Saturday, October 27, 2007
School. Stay in school. |9:55 AM|
As I have gone on at length on these subjects to a few people, they can probably yawn and move on from this. For the rest of you, here is my tale.

I was banished to San Antonio recently, sort of. I was sent there for work, to make sure the computers for the job site (as well as the printers and those pox-on-the-maker's houses time clocks).
A job site, meaning, construction site. I now work "in construction". Stay in school, kids!
We're near a convention center, hence the need for the hotel, so there are often streams of people wandering by the site, dressed in band uniforms or 3 piece suits, what have you. When kids, around high school age or so happen to wander by in a group, whilst I yank a time clock off of a wall, cutting my hand on the sharp aluminum, I chirp out "Stay in school, kids!" in as cheerful a fashion as I can. "Some geniuses still end up breathing fumes for a living!"

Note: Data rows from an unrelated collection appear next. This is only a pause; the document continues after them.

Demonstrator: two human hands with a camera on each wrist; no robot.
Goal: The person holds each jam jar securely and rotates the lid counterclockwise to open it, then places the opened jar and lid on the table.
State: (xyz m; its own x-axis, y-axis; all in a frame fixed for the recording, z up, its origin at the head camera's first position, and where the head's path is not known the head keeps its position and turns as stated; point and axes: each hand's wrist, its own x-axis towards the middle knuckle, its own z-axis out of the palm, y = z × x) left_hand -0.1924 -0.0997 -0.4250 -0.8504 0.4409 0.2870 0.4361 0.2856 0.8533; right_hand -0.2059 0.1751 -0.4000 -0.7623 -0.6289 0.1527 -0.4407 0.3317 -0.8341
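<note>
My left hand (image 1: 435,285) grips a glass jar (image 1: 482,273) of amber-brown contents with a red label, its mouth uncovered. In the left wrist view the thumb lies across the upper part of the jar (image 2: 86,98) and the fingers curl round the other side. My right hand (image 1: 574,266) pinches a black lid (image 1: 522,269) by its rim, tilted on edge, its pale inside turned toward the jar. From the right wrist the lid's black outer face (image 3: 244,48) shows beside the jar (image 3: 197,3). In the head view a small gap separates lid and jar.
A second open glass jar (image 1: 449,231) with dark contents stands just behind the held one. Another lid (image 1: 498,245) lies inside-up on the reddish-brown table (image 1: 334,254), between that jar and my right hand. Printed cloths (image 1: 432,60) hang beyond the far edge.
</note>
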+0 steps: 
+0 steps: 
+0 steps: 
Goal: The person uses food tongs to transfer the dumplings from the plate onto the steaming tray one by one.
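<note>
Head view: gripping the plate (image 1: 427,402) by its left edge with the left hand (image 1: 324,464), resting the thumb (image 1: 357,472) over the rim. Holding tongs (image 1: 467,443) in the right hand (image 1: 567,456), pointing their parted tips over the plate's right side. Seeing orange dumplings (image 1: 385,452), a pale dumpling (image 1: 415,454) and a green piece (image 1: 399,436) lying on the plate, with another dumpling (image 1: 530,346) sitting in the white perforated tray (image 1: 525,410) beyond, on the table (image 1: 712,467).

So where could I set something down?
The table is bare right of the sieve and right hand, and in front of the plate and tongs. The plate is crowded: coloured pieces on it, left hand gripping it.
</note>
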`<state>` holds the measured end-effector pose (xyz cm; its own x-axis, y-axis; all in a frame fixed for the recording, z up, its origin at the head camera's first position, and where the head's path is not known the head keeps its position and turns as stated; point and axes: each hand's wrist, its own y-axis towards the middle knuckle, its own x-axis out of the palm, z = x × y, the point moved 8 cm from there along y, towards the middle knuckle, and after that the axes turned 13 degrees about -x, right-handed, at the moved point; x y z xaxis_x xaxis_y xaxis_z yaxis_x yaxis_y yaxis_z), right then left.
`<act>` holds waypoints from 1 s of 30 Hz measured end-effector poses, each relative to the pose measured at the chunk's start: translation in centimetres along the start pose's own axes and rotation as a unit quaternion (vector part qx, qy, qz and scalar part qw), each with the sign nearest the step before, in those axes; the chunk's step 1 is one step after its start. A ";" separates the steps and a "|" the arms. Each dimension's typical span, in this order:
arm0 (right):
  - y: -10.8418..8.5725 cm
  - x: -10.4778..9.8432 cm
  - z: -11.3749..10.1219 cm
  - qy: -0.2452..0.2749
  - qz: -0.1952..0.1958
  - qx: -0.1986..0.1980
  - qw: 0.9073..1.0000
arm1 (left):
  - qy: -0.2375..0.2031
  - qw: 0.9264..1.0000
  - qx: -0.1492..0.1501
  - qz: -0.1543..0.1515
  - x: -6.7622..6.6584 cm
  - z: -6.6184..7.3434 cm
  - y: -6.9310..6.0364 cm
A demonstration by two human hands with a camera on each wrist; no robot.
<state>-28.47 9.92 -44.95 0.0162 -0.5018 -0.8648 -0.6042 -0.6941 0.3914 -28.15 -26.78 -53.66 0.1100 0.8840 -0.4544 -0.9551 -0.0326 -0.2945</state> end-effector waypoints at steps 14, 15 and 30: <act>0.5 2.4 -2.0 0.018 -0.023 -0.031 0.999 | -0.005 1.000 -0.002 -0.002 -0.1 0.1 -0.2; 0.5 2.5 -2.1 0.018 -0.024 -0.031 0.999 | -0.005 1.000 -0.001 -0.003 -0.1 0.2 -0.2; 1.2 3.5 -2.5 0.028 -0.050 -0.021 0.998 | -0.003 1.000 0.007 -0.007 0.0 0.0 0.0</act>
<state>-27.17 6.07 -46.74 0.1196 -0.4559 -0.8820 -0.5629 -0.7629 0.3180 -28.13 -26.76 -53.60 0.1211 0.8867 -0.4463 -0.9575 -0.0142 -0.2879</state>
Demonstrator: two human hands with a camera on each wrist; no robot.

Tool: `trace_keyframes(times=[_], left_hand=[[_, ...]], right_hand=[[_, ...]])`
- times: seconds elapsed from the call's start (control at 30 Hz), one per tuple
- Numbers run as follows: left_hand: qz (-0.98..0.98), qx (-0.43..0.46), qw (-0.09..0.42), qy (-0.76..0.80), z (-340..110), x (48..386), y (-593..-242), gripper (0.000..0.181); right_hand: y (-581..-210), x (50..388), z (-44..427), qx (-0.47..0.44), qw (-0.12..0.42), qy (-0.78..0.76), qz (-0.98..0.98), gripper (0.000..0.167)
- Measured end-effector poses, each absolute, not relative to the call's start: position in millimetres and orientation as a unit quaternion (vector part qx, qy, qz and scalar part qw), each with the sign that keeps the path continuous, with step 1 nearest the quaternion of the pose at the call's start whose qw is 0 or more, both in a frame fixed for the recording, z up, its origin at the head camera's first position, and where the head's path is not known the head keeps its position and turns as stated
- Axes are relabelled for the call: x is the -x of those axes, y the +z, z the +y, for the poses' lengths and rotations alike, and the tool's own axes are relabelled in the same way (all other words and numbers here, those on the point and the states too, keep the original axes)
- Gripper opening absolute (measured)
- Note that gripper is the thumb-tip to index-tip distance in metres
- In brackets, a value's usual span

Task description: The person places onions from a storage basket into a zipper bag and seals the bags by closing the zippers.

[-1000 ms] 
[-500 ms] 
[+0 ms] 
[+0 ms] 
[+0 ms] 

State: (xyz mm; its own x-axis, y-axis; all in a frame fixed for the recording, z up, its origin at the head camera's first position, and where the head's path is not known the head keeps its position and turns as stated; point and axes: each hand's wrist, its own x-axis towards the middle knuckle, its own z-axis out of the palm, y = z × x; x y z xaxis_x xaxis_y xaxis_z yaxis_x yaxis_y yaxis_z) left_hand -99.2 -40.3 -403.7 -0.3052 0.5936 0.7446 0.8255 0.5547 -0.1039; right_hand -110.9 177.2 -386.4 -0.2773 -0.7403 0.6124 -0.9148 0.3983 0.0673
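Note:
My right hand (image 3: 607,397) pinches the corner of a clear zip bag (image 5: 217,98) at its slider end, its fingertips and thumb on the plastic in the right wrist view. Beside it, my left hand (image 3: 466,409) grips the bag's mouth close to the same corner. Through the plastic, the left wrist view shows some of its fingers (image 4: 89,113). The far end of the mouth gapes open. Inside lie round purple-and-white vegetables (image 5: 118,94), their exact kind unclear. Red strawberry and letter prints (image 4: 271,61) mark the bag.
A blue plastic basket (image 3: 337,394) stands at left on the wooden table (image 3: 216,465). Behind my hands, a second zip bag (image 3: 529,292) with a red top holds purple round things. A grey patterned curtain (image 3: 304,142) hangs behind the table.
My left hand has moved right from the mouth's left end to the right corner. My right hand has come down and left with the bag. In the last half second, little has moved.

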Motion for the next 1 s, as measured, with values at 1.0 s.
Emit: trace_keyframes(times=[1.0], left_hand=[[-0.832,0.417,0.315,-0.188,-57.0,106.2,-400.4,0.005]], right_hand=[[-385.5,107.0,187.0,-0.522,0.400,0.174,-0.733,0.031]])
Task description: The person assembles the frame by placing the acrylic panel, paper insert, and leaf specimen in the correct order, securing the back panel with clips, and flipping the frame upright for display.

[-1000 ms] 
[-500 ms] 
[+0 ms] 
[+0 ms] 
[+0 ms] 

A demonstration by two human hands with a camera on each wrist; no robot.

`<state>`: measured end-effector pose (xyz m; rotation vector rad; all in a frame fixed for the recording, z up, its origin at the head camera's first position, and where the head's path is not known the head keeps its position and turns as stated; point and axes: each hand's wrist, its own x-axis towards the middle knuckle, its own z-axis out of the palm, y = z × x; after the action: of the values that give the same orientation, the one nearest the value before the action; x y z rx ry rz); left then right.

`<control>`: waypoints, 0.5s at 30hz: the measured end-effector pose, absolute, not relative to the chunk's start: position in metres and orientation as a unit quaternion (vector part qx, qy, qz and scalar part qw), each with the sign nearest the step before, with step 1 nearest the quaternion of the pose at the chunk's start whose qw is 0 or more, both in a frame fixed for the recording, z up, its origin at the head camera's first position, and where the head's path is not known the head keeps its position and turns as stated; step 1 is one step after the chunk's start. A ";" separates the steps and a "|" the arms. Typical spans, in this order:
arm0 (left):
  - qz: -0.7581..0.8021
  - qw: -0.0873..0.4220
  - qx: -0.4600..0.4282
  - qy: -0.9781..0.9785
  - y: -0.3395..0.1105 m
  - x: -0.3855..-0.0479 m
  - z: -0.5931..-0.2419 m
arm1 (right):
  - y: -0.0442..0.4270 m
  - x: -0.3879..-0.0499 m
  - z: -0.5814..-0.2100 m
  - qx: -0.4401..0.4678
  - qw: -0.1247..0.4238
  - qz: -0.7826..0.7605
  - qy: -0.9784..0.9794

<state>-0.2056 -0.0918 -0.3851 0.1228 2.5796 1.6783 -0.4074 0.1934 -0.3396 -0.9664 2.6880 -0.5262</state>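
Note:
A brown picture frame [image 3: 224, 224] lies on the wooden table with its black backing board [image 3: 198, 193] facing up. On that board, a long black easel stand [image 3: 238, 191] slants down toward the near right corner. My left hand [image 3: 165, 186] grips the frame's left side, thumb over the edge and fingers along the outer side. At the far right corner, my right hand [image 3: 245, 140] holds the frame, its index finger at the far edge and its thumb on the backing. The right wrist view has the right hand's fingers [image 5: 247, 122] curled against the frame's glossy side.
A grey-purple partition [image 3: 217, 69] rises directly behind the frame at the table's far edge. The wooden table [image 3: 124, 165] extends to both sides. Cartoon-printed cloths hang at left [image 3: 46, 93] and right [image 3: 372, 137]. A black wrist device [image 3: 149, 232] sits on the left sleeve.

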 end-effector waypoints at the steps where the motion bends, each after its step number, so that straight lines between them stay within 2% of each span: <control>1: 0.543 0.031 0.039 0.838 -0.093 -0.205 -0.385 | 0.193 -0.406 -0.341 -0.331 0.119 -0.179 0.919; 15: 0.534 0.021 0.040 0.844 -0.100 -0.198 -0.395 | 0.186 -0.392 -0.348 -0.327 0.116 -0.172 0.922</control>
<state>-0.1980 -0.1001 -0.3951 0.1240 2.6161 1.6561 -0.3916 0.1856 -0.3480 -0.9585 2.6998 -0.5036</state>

There is an inversely proportional relationship between the amount of safety gear you wear and the relative prestige of your job. Since I am compelled to wear a hard hat, safety glasses, sometimes ear protection, and steel toed boots, that puts my job prestige rather far down the list. This is in comparison to say, an executive, whose main protective gear would be a particularly sturdy tie pin.
There are exceptions to this rule, one being "Astronaut" which is still quite prestigious, though not as much as the "Right Stuff" days.
However, full immersion sewer diver has to be mentioned. Christ. I bet the money is great, though.


There are spike pits here. Fireballs, moving platforms, huge pipes. It's a lot like a Super Mario World level. I'll let you guys know if any mushrooms start sliding around.
No flowers, fire or otherwise, grow in this ruined earth.